Tag: wordsisters

  • The Life You Live

    My great-grandmother Octavia had a difficult childhood that probably ended the day her father killed himself in front of his wife and children. The event was chronicled in the Green Bay newspaper because it took place on a public street as his former wife planted fence posts at the edge of their property.  Octavia would marry a decent man who took her on a train trip to Chicago, provided generously, and shared decades of marriage. They lost their youngest daughter, who died after giving birth to my father, then helped raise him.

    My father’s life had plenty of ups and downs which meant he grew up in the homes of his grandparents and a few uncles as well as his father. As he waited to die, my father said he was most looking forward to meeting his mother on the other side.

    As today’s wars rip apart families and their homes, thousands of children find themselves without the support of biological adult relatives. Many of the displaced children of Ukraine and Gaza haven’t lived this life in their past. But this is the life they now know.

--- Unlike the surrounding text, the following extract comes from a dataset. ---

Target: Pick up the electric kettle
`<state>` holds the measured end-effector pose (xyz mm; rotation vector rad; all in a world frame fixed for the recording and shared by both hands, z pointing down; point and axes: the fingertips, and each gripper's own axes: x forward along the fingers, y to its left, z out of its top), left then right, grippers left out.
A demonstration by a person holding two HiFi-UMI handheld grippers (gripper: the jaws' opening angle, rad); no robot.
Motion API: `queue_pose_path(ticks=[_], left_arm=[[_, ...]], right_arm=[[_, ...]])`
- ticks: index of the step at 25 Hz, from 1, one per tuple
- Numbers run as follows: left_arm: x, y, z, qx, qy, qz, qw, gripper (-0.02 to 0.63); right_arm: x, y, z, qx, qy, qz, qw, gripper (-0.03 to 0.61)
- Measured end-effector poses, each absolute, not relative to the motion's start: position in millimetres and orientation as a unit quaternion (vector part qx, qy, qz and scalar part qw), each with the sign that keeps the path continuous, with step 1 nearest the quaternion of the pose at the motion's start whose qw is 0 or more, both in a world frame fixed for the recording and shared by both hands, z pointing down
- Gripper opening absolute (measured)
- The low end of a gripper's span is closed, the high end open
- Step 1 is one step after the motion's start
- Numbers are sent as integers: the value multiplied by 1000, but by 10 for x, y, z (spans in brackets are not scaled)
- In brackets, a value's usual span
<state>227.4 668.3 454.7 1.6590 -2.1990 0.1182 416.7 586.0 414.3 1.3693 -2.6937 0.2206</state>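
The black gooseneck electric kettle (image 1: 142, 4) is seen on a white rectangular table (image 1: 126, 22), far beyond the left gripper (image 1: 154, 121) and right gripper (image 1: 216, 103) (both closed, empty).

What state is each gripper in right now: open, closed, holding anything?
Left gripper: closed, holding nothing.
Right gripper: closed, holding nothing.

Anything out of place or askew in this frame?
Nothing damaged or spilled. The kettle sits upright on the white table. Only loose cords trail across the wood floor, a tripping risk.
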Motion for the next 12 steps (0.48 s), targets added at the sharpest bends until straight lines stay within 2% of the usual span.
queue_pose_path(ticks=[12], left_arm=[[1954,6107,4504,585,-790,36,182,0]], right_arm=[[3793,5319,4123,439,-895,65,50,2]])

    Some of us had wonderful families with great parents. Some of us grew up carefully avoiding an angry parent, a parent with mental health challenges, maybe in families always on the brink of some sort of disaster. Regardless the life we lived, we are now role models and sentinels for the future of today’s children. 

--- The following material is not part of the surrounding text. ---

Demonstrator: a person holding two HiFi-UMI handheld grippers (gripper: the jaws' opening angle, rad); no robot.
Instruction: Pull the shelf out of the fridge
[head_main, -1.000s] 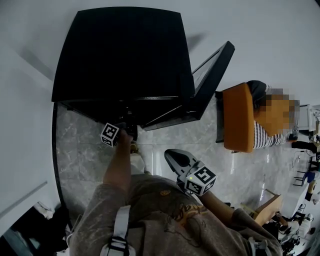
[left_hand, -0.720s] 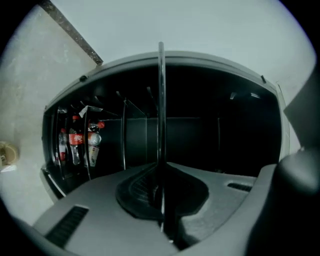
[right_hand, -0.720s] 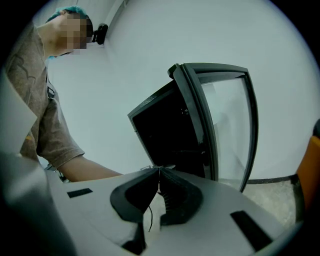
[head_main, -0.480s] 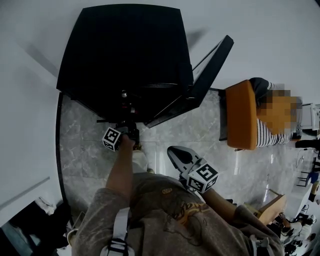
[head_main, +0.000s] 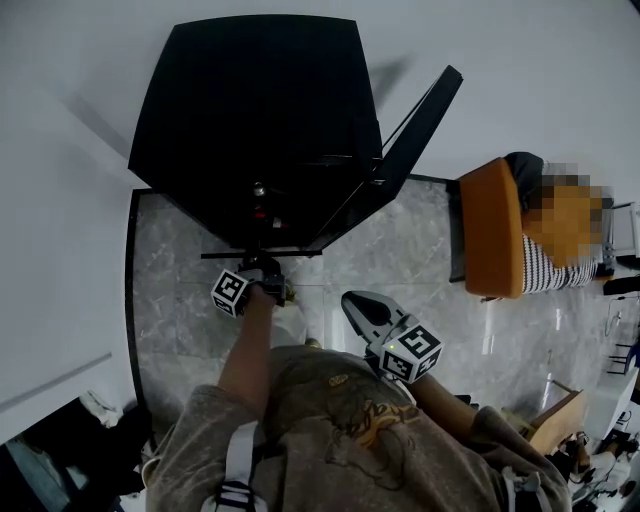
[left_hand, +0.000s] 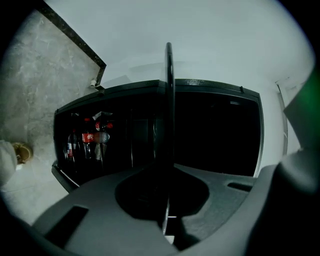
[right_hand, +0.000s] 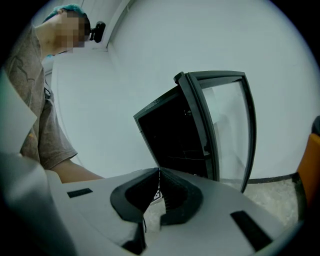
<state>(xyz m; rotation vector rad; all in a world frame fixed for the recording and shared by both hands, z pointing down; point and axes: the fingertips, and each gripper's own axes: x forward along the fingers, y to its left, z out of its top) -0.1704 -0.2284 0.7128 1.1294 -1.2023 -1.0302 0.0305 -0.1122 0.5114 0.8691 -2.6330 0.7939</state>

    Decades ago, my husband and I cherished the good wishes and Mother’s Day cards that were shared during the early stages of a first pregnancy. The next year we stumbled through Mother’s Day following a premature still birth of twins. The following year we had a five-month-old. We know folks who were not able to become parents, folks who chose to not become parents, babies who were amazing surprises and a few not exactly celebrated surprises. Regardless of how early years play out, all kids grow into adults. Their 

    As we celebrate the 2024 parenting holidays, the challenge is to embrace our adult responsibility of helping children and young adults walk confidently toward their futures. A helpful hand, a few kind words, the demonstration of how bumpy steps can be traveled, should be extended by anyone regardless of physical parenting status. For those who have a mother, hopefully the years were good and you’re paying it forward. May your children celebrate the family you’ve created. May others remember your support so the lives they live are more smooth than bumpy.

  • Gotcha Day

    Gotcha Day

    Ani, Rosa, Juan, Aryanna (Juan’s girlfriend)

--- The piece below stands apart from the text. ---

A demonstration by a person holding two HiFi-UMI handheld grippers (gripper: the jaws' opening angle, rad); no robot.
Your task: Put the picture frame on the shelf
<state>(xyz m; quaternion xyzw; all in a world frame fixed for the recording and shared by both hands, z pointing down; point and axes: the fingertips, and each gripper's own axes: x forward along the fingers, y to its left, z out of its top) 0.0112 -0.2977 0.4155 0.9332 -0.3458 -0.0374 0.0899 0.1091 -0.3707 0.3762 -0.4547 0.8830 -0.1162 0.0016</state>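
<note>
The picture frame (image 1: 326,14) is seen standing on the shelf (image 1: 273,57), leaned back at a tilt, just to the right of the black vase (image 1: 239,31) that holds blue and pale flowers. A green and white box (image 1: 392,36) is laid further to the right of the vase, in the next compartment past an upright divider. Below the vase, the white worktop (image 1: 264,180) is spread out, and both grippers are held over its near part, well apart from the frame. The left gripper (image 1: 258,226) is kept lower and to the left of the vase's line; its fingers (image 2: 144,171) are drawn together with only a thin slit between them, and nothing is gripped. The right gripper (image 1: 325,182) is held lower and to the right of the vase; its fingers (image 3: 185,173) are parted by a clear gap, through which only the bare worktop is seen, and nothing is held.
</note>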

    “We missed Juan’s Coming Home Day,” Jody said. Jody and I were doing our usual morning routine with her sitting on the dog bed, her back to the furnace. Buddy and Sadie next to her. Jody and the dogs love the furnace heat in the early morning hours. I reclined with a blanket on the couch. Her memory was jogged by reading a Facebook post about a family celebrating their child’s Gotcha day.   

    “I don’t mind,” I said. “I’m not sure that it’s important to them. Maybe it just brings up trauma.”

    Jody nodded. An unspoken agreement that we weren’t going to raise the issue.

    Coming Home Day, as we have termed it, was the day that Juan and Crystel came home to us from Guatemala. Born six weeks apart, they came home within weeks of each other.

    When they were young, we celebrated as if it were another birthday. Cakes, presents, MOA visits, concerts, and waterparks.

    It was a day to recognize us coming together as a family and to acknowledge their birth moms.

    “Oh, your kids are so lucky,” people often say to us. Even Jody will say, “When I come back, I want to come back as your child.” The last time she said it, which wasn’t that long ago, I said, “You do realize that you’re not saying that you want to come back as my partner.” She laughed and laughed at the truth of it.

    It would be so easy to not complicate Juan and Crystel’s adoption and rest with the belief that they are so fortunate.

    Recently, I had a dream where I was at a large extended family gathering. Aunts and uncles. Cousins. I was in my twenties. I chatted with relatives, played with the youngsters. I kept an eye out for my birth family. They were late. Delayed. Then, I realized they weren’t coming. There was always so much going on in my home that plans often got waylaid. Or it just wasn’t important for them to come even though the celebration was for me.

    I felt this void. This loss. This emptiness. A hole where blood family should be.

    I woke up wondering about this empty space for Juan and Crystel. Do they have a dream where their birth family doesn’t make it to their celebration?

    Crystel’s birth family

    There is trauma in being abandoned. Given up. Relinquished.

    Jody and I have done what we could to make them whole with travels to Guatemala, birth family meetings, and name changes.

    At five-years-old, they asked, “Whose belly did I come from, yours or Mama Jody’s?” Jody and I explained that there was a third mama in Guatemala. The kids persisted, “No! Mama Bef or Mama Jody!?!”

    A hole where blood family should be.